Plaintiff worked for Women's Healthcare Associates, LLC (WHA). After she failed to comply with Oregon's COVID-19 vaccination mandate for healthcare workers, WHA terminated her employment. Plaintiff sued for wrongful discharge and the trial court granted summary judgment in favor of WHA. Plaintiff appeals. We conclude that the trial court correctly granted summary judgment because there were no disputes of material fact and WHA was entitled to judgment as a matter of law. We therefore affirm.
The relative facts are few and, as noted, undisputed. WHA hired plaintiff to work as an accounts receivable clerk in 2021. That same year, the Oregon Health Authority (OHA) promulgated a rule that required all healthcare personnel working in healthcare settings to be vaccinated against COVID-19 or to provide documentation that established a ground for a medical or religious exemption. Former OAR 333-019-1010 (2021). Under that rule, a medical exemption request had to be corroborated by a medical provider, certifying that the person seeking the exemption has a physical or mental impairment based on a specified medical diagnosis that limits their ability to be vaccinated. Id. at (4)(b)(A). The rule also required employers receiving such information to follow applicable privacy protections. See id. at (8)(a) (requiring healthcare employers to maintain “vaccination documentation and documentation of medical and religious exceptions * * * in accordance with applicable federal and state laws”).
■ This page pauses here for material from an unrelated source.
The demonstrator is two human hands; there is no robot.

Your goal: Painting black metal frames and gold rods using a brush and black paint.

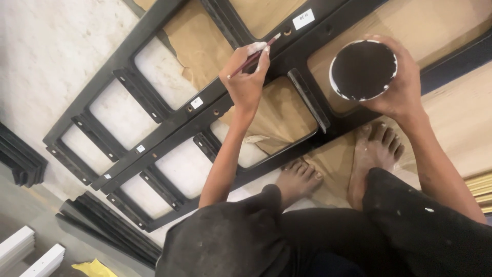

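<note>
A long black frame (169, 120) with many open panels is lying flat on the floor, stretching diagonally over brown paper sheets (205, 41), and everything else is being placed against it. Just below the frame's near rail, the person's bare feet (338, 169) are resting. Over the frame's right end, the right hand (397, 84) is cupping a round tin of black paint (363, 69), fingers clamped around its wall. Above the frame's middle rails, the left hand (246, 77) is pinching a thin brush (254, 55), its tip touching the upper rail.
</note>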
Plaintiff notified WHA that she intended to apply for a medical exemption. Shortly before the application deadline, plaintiff submitted two medical exemption forms, an OHA form and WHA's own form, with neither form specifying the medical condition that formed the basis for her exemption request. Instead of describing on the OHA form how a medical condition impacted plaintiff's ability to be vaccinated, plaintiff's medical provider only wrote “HIPAA[1 ] protected info.” WHA told plaintiff that it was denying her exemption request due to the lack of required documentation. When plaintiff did not respond, WHA discharged plaintiff.
Plaintiff then filed a claim for wrongful discharge, alleging that WHA wrongfully terminated her in violation of public policy. In her complaint, plaintiff stated for the first time that she is an “insulin-dependent diabetic.” WHA moved for summary judgment, asserting that plaintiff's discharge did not implicate a job-related right or an important public duty. See Babick v. Oregon Arena Corp., 333 Or 401, 407, 40 P3d 1059 (2002) (at-will employees may bring claims for wrongful discharge in only two circumstances: (1) when the employee is discharged for fulfilling a public duty or important societal obligation; and (2) when the employee is discharged for exercising a job-related right that reflects an important public policy). Plaintiff, in turn, did not challenge the vaccination mandate; instead, she asserted that she was entitled under HIPAA and ORS 192.553 to refuse to disclose the medical basis for her exemption request to WHA. In her view, her invocation of HIPAA's protections reflected fulfillment of a public duty or an important public policy for purposes of a wrongful discharge claim.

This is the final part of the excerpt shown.